Por Isabel Rosas Martín del Campo.
La gente sólo es gente, decía la tía Matilde cuando le platicábamos la indiferencia prevaleciente que acusaba a cada transeúnte de la tan defendida Plaza de la Reforma. Sentadas en la jardinera esperábamos a la prima Jacinta salir de hacer sus trámites en la oficina de tesorería. Mientras, mirábamos todo acontecer ignorando al tiempo que, en otras circunstancias, se sentaría a nuestro lado para decirnos al oído lo lento de cada segundo.
A nuestra espalda la fuente de los niños meones luce desolada, parece que cada niño ha crecido y huido al mismo tiempo. Si mi memoria no me falla, en la fuente habitaban más chiquillos salpicados por el incansable chorro de agua que hoy ha sucumbido ante la desesperanza de sus niños perdidos. Quizás el viento pueda consolar su lastimoso llanto.
Entre tanto, la tía Matilde, nos pide que miremos aquél puesto de chicharrones esperanzado a que el antojo de cada caminante mire de reojo la botella de salsa que cubrirá la superficie de cada fritura. “Miren”-nos dice- “Llevamos más de una hora, han pasado frente al banquete de frituras más de veinte personas y ninguna lo ha mirado ni de reojo”. Tal vez hoy no será un buen día para el chicharronero, pensé. Y entonces, recordé la fría frase de mi tía y miré con detenimiento a cada persona: señoras, niños, señores, jóvenes, todos pasaban en todos los sentidos sabiendo a dónde dirigirse, como si supieran su destino y su futuro y olvidan su pasado con cada zancada rápida unas y lentas otras.
Me pareció escuchar una música de fondo navegando por el aire; era la melodía del bullicio, la orquesta del vacío que involucra el ruido del motor, las voces de algunos, los silencios de todos, los ladridos desesperados y los llantos de los desahuciados; aquellos que no saben que hay un futuro para cada gente de fe en lo que sea. Fe en su talento, en su santo, en su Dios, en sus hijos, en su conocimiento, en su seguridad personal. Mientras que el vagabundo aquél lo ha perdido todo, según yo. Tal vez tenga más riqueza que cualquiera de toda la gente que pasa caminando por aquí con una meta consciente.
Ha tenido la valentía de despojarse de todo.

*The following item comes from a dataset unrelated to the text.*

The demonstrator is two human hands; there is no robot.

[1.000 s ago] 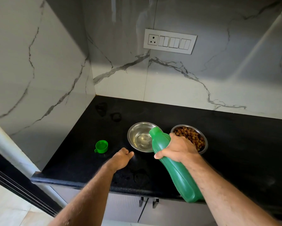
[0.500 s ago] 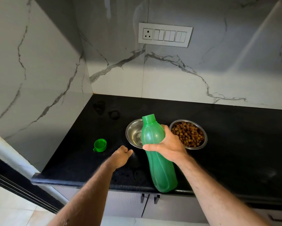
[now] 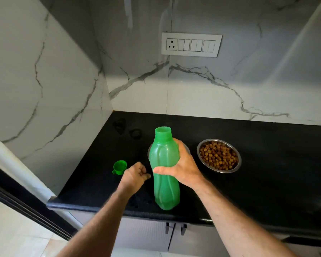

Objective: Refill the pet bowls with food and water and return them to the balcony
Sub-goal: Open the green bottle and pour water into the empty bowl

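We hold the green water bottle upright and uncapped, our right hand wrapped around its middle, its base at the black bench near the front edge. Behind it, a steel water bowl is mostly hidden. Our left hand, loosely curled and empty, hovers just left, near the green cap. The kibble bowl sits right.

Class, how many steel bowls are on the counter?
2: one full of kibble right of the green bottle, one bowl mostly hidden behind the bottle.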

Vive desnudo de prejuicios, de vicios por el dinero y de la imperiosa necesidad de poseer algo. Su cuerpo lo cubren los harapos como una marca personal que ya no exige perfumes, jabón ni ropa de moda, planchada y aromatizada. Sus pies no requieren ser envueltos del zapato negro, café o deportivo según la ocasión. Creo que comienzo a envidiar su férrea decisión de olvidarse a sí mismo para vivir únicamente el día con el tipo de libertad que nadie ansía. Esa que te acerca a la nada y al todo de la existencia. A donde el frío es frío y el calor es calor; el hambre es hambre y la soledad es soledad.

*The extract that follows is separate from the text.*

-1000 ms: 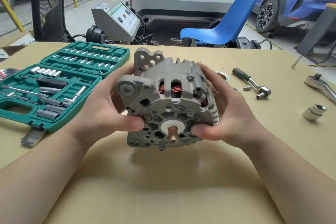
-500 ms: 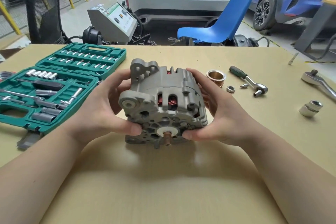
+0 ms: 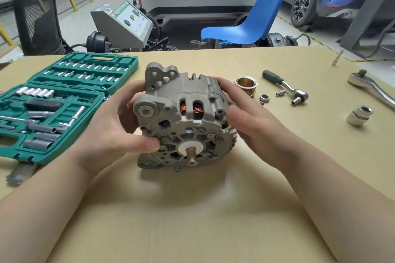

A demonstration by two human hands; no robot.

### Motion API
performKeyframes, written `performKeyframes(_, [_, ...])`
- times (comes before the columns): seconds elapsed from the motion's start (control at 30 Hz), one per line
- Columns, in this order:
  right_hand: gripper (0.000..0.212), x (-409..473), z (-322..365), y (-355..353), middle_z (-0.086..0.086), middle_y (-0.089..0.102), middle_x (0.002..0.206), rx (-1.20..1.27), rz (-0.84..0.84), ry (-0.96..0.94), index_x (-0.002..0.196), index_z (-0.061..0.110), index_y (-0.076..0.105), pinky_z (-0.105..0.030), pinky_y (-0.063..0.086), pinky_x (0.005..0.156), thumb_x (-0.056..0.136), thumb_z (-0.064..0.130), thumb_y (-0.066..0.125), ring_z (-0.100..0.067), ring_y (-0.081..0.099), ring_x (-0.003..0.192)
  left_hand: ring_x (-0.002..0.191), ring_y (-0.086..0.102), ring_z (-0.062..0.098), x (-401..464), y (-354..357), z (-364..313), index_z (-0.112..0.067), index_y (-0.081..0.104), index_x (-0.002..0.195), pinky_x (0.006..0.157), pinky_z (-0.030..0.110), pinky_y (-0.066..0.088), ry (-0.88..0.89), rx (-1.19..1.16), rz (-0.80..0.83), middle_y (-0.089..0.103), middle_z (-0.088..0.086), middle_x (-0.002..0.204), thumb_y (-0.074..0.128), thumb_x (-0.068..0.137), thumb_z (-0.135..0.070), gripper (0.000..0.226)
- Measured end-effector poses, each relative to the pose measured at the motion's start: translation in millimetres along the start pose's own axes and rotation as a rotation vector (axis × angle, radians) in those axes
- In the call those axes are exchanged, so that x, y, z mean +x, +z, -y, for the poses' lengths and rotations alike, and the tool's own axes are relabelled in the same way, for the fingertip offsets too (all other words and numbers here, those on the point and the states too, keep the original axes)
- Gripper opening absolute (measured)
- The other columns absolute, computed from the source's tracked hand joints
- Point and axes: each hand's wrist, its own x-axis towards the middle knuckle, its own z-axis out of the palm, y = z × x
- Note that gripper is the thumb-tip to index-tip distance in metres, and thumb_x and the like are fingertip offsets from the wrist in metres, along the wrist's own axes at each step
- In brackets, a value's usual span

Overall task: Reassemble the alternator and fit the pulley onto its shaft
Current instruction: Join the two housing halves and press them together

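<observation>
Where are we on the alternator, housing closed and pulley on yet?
Done: the alternator housing halves look joined, though fastening bolts can't be confirmed. In hand: left hand and right hand grip the body on the table, bare shaft facing the camera. Left: the pulley and nut lie loose beside the ratchet.

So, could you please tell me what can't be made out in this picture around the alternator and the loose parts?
- Head view: the alternator's far end, where a pulley would go, faces away, hidden by its own body.
- Right hand's fingertips: hidden behind the housing.
- Pulley: left edge covered by the right hand.
- Socket case: left side cut off by the frame edge; size markings too small.
- Large ratchet: handle cut off at the right.
</observation>
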Motion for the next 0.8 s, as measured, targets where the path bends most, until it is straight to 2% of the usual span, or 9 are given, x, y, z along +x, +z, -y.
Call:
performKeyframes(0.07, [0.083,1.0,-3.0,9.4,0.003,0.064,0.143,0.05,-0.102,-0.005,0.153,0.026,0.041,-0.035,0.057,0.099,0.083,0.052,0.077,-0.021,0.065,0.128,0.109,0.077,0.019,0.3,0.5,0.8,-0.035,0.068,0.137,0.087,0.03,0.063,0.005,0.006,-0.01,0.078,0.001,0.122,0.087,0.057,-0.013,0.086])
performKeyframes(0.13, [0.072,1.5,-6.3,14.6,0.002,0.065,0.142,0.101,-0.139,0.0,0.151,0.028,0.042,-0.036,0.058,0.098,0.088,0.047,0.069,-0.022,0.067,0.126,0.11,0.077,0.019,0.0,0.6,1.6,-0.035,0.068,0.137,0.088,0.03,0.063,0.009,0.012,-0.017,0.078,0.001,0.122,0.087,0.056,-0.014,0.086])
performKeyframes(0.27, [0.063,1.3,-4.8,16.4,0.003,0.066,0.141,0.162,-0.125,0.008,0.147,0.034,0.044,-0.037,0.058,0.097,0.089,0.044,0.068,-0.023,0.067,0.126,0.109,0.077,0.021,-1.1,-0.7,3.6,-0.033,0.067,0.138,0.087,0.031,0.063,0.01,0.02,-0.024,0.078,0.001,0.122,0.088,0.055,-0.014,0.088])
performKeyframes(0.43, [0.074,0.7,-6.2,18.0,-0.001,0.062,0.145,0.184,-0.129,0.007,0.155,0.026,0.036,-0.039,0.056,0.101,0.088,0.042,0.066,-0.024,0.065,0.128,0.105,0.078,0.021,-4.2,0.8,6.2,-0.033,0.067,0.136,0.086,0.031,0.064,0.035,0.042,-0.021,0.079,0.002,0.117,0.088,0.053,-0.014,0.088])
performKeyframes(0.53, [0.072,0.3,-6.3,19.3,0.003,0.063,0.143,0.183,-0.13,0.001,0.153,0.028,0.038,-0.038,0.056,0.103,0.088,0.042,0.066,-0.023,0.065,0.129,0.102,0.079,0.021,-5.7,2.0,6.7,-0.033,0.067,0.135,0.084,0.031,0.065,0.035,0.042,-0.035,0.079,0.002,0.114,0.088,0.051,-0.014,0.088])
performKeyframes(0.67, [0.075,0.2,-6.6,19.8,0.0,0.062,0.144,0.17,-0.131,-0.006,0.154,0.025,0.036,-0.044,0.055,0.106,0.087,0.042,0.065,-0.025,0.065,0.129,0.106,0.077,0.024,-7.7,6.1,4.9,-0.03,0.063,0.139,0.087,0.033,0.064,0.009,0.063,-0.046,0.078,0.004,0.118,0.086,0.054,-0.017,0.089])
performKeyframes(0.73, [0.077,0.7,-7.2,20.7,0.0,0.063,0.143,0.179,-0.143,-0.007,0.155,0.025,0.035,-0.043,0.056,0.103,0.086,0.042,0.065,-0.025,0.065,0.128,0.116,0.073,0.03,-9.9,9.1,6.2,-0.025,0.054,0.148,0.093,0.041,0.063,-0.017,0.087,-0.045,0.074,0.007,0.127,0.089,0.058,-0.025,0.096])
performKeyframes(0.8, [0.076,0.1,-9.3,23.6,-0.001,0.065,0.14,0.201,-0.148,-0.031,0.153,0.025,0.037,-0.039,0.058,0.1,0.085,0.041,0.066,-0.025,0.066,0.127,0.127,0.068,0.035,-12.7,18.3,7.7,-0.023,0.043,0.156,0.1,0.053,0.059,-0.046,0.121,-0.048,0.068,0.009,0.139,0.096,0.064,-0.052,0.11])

De pronto, la carcajada de unos jóvenes rompe mi cavilación, son todo lo contrario a la etérea imagen del indigente. Rompen el silencio y aparece el ruido, el aroma indeseado del humo de sus cigarros y la música claustrofóbica de sus celulares se escapa agonizante como si quisiera huir de su cautiverio. Su libertad es de otro tipo. No conocen el hambre, ni la soledad ni los cambios de temperatura de sus oscilantes cuerpos porque comen sin hambre y beben sin sed. No lo supongo, lo veo, las frituras de empaques vivos y las bebidas gaseosas no necesariamente se ingieren por inanición. Y lo digo también por mí, cuando me compro mis chocolates para saciar la gula que me representan.
Ya viene mi prima Jacinta, el tiempo ha sido corto. Es verdad… la gente sólo es gente. Mañana a lo mejor logremos ser algo más que lo que somos ahora y sabremos encontrarnos con menor indiferencia.